Water heating uses a good bit of power as well. When you take a shower or run a load of clothes in the washer, the electric water heater might run for an hour reheating the water in the tank. That's 40 cents. A typical household can burn several dollars a day heating water. Because we don't normally think of it this way, it is funny to consider that every shower you take costs 40 cents! When you add in the cost of washing and drying the towels (every load of clothes that you run might cost $1 to $2 for washing and drying), plus the soap and shampoo, it can cost nearly a buck to take a shower!

Refrigeration is another big power drain because the refrigerator can easily run for 10 hours a day.
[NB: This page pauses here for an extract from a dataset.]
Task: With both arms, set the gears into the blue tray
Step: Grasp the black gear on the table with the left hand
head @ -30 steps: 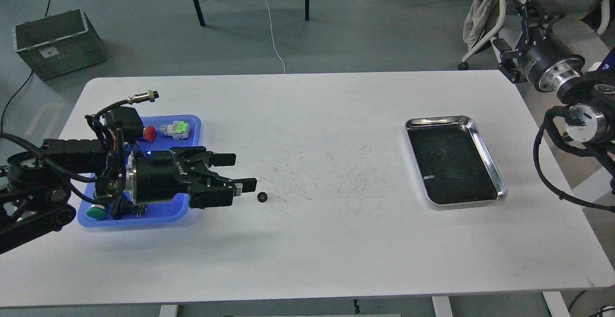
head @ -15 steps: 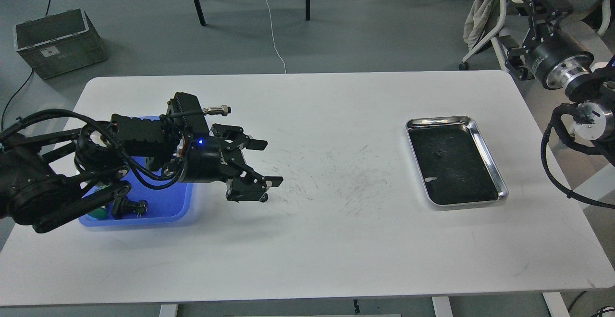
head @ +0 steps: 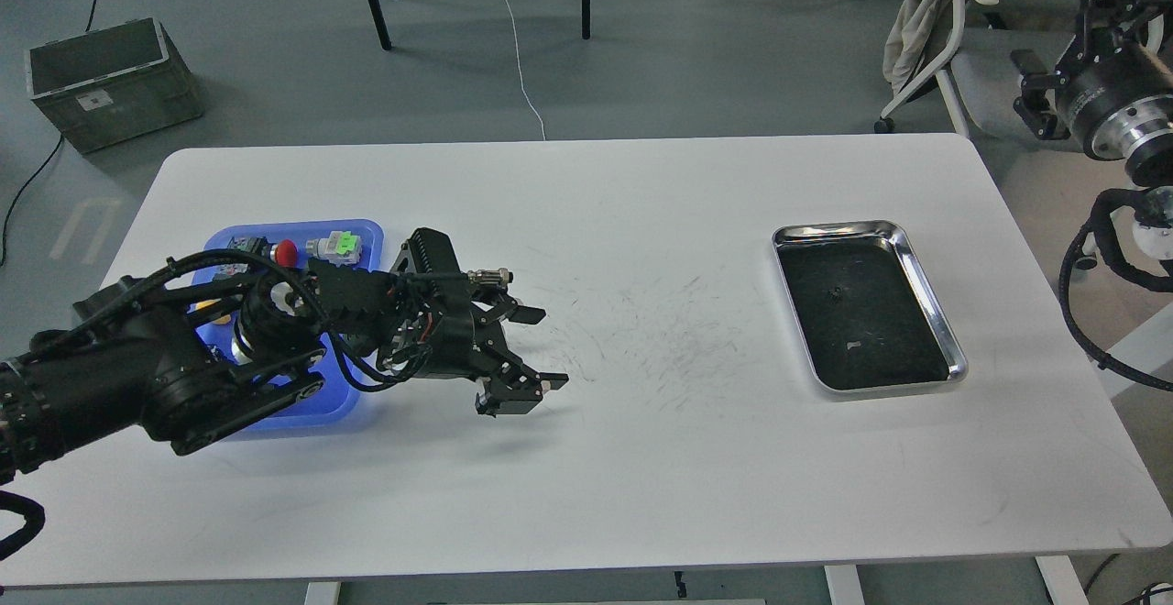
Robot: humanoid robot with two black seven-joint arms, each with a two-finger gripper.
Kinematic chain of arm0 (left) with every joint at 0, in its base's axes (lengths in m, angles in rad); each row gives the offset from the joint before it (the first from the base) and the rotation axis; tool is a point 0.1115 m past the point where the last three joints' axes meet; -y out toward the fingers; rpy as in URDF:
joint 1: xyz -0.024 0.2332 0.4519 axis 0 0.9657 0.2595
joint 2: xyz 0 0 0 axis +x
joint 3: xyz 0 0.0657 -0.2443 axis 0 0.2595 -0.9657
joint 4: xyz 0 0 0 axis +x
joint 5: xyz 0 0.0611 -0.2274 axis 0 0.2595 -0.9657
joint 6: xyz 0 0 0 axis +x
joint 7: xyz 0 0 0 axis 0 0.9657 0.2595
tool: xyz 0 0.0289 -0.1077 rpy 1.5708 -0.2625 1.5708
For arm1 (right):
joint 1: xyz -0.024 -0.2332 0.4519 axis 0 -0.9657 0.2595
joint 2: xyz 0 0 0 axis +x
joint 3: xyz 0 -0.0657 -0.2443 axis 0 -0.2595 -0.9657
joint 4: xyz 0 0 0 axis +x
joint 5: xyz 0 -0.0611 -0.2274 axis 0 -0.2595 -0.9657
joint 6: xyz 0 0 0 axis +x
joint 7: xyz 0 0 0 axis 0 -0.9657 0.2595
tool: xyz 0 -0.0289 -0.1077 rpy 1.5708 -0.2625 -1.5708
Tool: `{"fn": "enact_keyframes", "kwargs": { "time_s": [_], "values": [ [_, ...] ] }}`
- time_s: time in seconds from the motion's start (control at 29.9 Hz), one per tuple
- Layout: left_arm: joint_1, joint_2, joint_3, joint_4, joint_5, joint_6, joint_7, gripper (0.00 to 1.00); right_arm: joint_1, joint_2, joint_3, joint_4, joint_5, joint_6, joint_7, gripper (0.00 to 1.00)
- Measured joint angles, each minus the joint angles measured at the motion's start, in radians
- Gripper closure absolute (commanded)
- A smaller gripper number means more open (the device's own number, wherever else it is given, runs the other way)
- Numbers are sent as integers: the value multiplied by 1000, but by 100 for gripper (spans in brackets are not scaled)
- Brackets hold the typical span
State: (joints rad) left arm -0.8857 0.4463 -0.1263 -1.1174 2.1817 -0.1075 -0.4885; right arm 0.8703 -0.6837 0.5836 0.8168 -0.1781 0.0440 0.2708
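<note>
Gears are hard to find here: none shows on the open worktop (head: 641,220), and if one lies under the left gripper (head: 541,348), the near finger hides it. That gripper hangs low over the white surface just right of the blue tray (head: 362,234), its two fingers (head: 530,314) spread apart, nothing visibly between them. The risk, as I judge it, is that the fingers close beside or on top of so small a wheel, flick it away across the smooth top, or come up empty. The arm's cables also cross the tray, where a red push-button switch (head: 285,252) and a green one (head: 337,247) sit at the far rim and could get nudged. A tiny dark speck, possibly another gear, rests in the steel tray (head: 958,357) far right. The right gripper (head: 1095,0) is raised off the worktop's right edge; whether it is parted I cannot tell.
</note>
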Motion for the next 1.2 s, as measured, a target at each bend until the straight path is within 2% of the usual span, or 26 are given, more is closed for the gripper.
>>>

That's about $1 per day to keep the milk cold. If you leave the computer or TV on all day, it can add up to $1 per day as well.

Then we get to light bulbs. At 0.6 cents per hour, it doesn't seem like much. However, many fixtures contain two or more bulbs, and it is easy to leave several fixtures on. If 10 bulbs are burning, that's 6 cents an hour. If they burn for six hours a day, that's 36 cents per day for lighting. Multiply that by 30 days in a month, and it's $10 per month for photons.

Using a space heater or an electric blanket to heat a smaller area at night is probably the easiest way to save big on your power bill. Saving hot water is the next easiest.